Proses emanasi cahaya-cahaya seperti di atas akan membentuk suatu keabadian gerak. Setiap gerakan selalu bergantung pada gerakan sebelumnya.[18] Gerakan-gerakan cahaya akan menyebabkan pembauran antara kualitas-kualitas yang berlawanan dengan benda-benda tertentu, sehingga menghasilkan entitas-entitas fisik. Gabungan yang paling sempurna dari entitas-entitas itu akan menghasilkan manusia dengan perantaraan malaikat Gabriel. Cahaya manusia dapat disamakan dengan buah kecakapan jasmani, yang di dalamnya ada unsur “kegairahan” atau sifat menguasai, unsur apetitif (afeksi), sifat lekas naik darah, memelihara (nutritive) dan berkembang biak (reproduktive).[19]
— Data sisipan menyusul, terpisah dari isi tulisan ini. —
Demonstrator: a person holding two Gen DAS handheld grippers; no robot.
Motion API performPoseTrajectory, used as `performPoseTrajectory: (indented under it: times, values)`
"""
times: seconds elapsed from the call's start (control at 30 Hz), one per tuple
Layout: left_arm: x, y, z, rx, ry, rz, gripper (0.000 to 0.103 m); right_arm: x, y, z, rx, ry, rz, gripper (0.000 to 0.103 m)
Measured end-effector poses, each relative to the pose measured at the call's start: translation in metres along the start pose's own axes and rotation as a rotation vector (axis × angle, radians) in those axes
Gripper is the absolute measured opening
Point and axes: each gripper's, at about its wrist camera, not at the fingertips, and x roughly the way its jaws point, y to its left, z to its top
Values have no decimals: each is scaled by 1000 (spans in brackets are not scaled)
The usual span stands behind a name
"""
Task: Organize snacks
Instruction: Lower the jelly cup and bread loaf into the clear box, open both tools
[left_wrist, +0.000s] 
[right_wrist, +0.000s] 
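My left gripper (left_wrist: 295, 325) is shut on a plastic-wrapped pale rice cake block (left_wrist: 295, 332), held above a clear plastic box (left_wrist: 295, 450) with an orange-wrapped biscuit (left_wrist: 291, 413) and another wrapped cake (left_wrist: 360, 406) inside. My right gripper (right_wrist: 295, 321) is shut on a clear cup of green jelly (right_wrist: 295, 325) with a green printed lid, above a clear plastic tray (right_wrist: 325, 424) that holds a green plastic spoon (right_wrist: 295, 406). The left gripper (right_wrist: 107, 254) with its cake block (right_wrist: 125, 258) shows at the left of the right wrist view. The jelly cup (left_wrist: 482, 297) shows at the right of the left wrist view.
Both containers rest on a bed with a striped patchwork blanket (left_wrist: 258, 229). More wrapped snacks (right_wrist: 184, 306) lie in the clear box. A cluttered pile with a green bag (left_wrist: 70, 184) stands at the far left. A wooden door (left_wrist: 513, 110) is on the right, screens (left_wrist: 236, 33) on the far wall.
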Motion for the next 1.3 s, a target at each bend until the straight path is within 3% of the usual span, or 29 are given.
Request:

Suhrawardi mengatakan bahwa jiwa manusia memancar dari intelek kesepuluh.[20] Ia memahami intelek kesepuluh sebagai Roh Kudus dan roh kemanusiaan: satu disebut sebagai intelek-intelek (intelek biasa) dan satu lagi disebut sebagai intelek pencerah (uqul wa maqulat). Esensi dan eksistensi kedua intelek tersebut tidak ditentukan oleh lapisan yang paling bawah. Kedua intelek itu memiliki kecerdasan (inteligensi) dan disertai dengan jiwa surgawi dan tubuh murni.[21]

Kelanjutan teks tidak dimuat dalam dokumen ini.